> WHAT TO PRODUCE: Write the data out again exactly, dropping any images it holds.

== Segment start ==

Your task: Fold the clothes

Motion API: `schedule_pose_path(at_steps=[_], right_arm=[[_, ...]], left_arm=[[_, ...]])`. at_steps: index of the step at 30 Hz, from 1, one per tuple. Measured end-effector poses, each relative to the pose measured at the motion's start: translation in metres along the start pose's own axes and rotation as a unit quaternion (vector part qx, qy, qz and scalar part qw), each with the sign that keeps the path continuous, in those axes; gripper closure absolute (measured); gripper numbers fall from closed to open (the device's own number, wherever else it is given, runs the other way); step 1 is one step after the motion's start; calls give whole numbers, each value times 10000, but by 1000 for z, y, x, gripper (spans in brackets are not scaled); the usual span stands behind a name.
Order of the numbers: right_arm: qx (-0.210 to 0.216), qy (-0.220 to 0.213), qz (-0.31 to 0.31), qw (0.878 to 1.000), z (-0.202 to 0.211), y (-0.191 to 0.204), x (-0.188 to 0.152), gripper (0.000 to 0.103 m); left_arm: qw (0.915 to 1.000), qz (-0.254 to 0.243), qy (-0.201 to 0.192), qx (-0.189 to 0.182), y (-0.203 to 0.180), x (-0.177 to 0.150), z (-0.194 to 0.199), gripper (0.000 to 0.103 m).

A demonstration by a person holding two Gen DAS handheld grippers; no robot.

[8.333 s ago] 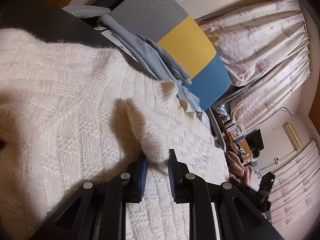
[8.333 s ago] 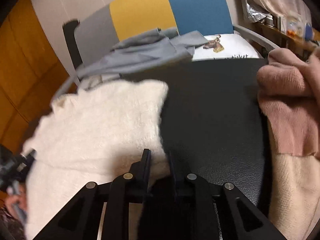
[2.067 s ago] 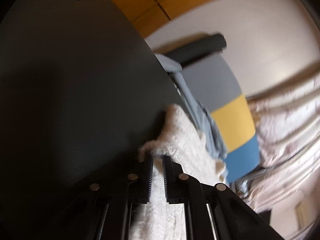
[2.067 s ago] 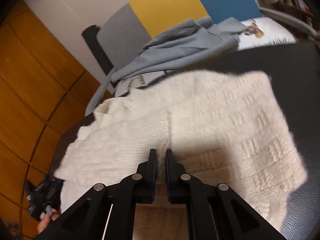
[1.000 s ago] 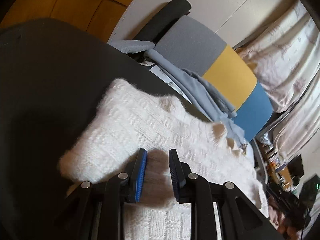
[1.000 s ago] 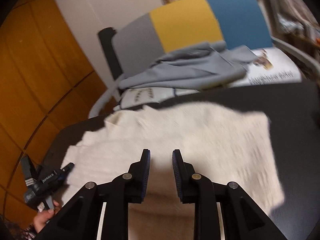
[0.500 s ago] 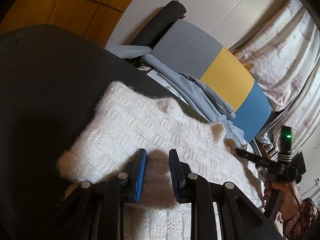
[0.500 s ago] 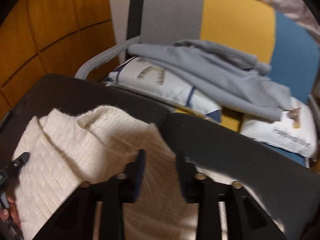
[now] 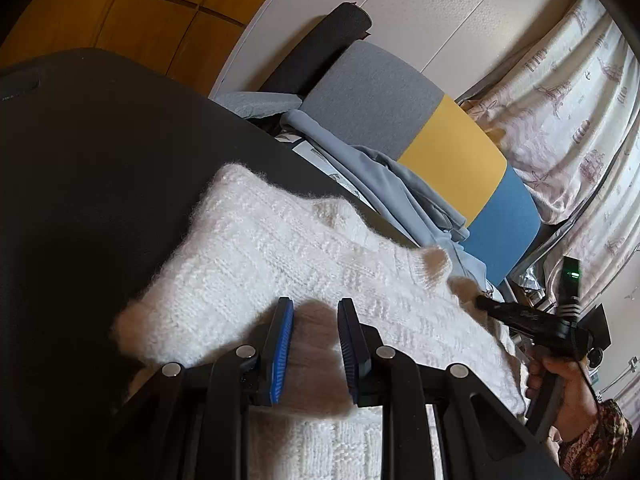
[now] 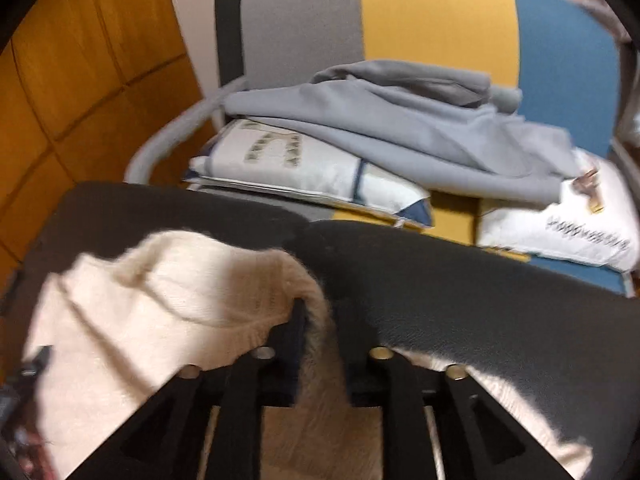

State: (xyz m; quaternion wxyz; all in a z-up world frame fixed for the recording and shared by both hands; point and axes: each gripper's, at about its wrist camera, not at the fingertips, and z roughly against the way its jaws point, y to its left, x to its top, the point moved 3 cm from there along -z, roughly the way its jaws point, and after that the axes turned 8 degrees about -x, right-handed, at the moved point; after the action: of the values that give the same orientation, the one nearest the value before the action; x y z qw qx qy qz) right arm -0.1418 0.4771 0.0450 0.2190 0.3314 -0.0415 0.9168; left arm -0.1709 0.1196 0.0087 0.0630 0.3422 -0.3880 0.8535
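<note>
1. A fluffy cream-white knitted sweater (image 9: 280, 264) lies partly folded on the dark, matte black desk (image 9: 88, 168), reaching toward the desk's far edge.
2. The left tool (image 9: 314, 322), black with blue ribbed pads, hovers low over the sweater's near part. Its jaws stand apart with nothing pinched between them, and only its shadow falls on the knit there.
3. The right tool (image 10: 318, 320) is at the sweater's far right corner, close to the far edge of the desk. A ridge of the knit rises between its jaws, which have just been closing. This view is blurred, so I cannot tell whether the pads press on the fabric.
4. In the left wrist view the right tool (image 9: 532, 320) shows at the right, its tip at the sweater's corner, held by a hand (image 9: 564, 384) in a patterned sleeve.
5. Beyond the far edge of the desk stands a chair with a grey, yellow and blue backrest (image 10: 420, 20).
6. A crumpled grey-blue garment (image 10: 400, 132) lies on the chair, on top of white printed cushions (image 10: 304, 164).
7. Pale patterned curtains (image 9: 568, 100) hang at the right in the left wrist view, and orange wooden panels (image 10: 80, 60) line the wall at the left in the right wrist view.
</note>
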Motion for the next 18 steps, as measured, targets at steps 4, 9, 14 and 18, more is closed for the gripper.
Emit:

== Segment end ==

> SOLUTION BELOW:
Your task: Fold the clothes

Motion API: `schedule_pose_path(at_steps=[_], right_arm=[[_, ...]], left_arm=[[_, ...]])`. at_steps: index of the step at 30 Hz, from 1, one per tuple. Measured end-effector poses, each relative to the pose measured at the motion's start: translation in metres along the start pose's own axes and rotation as a unit quaternion (vector part qx, qy, qz and scalar part qw), each with the sign that keeps the path continuous, in those axes; gripper closure absolute (measured); gripper numbers fall from closed to open (the device's own number, wherever else it is given, runs the other way); step 1 is one step after the motion's start; calls give whole numbers, each value times 10000, but by 1000 for z, y, x, gripper (spans in brackets are not scaled); the usual span stands behind a name.
Order of the numbers: right_arm: qx (-0.210 to 0.216), qy (-0.220 to 0.213), qz (-0.31 to 0.31), qw (0.878 to 1.000), z (-0.202 to 0.211), y (-0.191 to 0.204), x (-0.188 to 0.152), gripper (0.000 to 0.103 m); left_arm: qw (0.915 to 1.000), qz (-0.254 to 0.243), qy (-0.201 to 0.192), qx (-0.189 to 0.182), y (-0.203 to 0.180), x (-0.177 to 0.150), z (-0.194 to 0.199), gripper (0.000 to 0.103 m).

A demonstration by a person holding two Gen DAS handheld grippers; no robot.

[8.333 s ago] 
[8.333 s ago] 
[2.067 s ago] 
[2.067 s ago] 
[1.000 s ago] 
[1.000 s ago] 
[0.500 s ago] 
[0.500 s ago] 
[now] 
[now] 

State: (xyz m; quaternion wxyz; all in a z-up world frame fixed for the recording and shared by both hands; point and axes: each gripper's, at about its wrist camera, not at the fingertips, and z roughly against the way its jaws point, y to its left, x to its top, the point moved 3 cm from there along -z, roughly the way its jaws point, and after that the axes turned 8 degrees about -x, right-handed, at the moved point; after the action: of the values that give the same orientation, the one nearest the value before the action; x y z qw qx qy qz) right arm -0.1418 0.4771 0.0450 0.2190 0.3314 -0.0415 0.9168; left arm -0.1709 0.1196 0.0087 0.0630 0.3422 -0.3880 0.8535
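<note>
1. A fluffy cream-white knitted sweater (image 9: 280, 264) lies partly folded on the dark, matte black desk (image 9: 88, 168), reaching toward the desk's far edge.
2. The left tool (image 9: 314, 322), black with blue ribbed pads, hovers low over the sweater's near part. Its jaws stand apart with nothing pinched between them, and only its shadow falls on the knit there.
3. The right tool (image 10: 318, 320) is at the sweater's far right corner, close to the far edge of the desk. A ridge of the knit rises between its jaws, which have just been closing. This view is blurred, so I cannot tell whether the pads press on the fabric.
4. In the left wrist view the right tool (image 9: 532, 320) shows at the right, its tip at the sweater's corner, held by a hand (image 9: 564, 384) in a patterned sleeve.
5. Beyond the far edge of the desk stands a chair with a grey, yellow and blue backrest (image 10: 420, 20).
6. A crumpled grey-blue garment (image 10: 400, 132) lies on the chair, on top of white printed cushions (image 10: 304, 164).
7. Pale patterned curtains (image 9: 568, 100) hang at the right in the left wrist view, and orange wooden panels (image 10: 80, 60) line the wall at the left in the right wrist view.
</note>
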Motion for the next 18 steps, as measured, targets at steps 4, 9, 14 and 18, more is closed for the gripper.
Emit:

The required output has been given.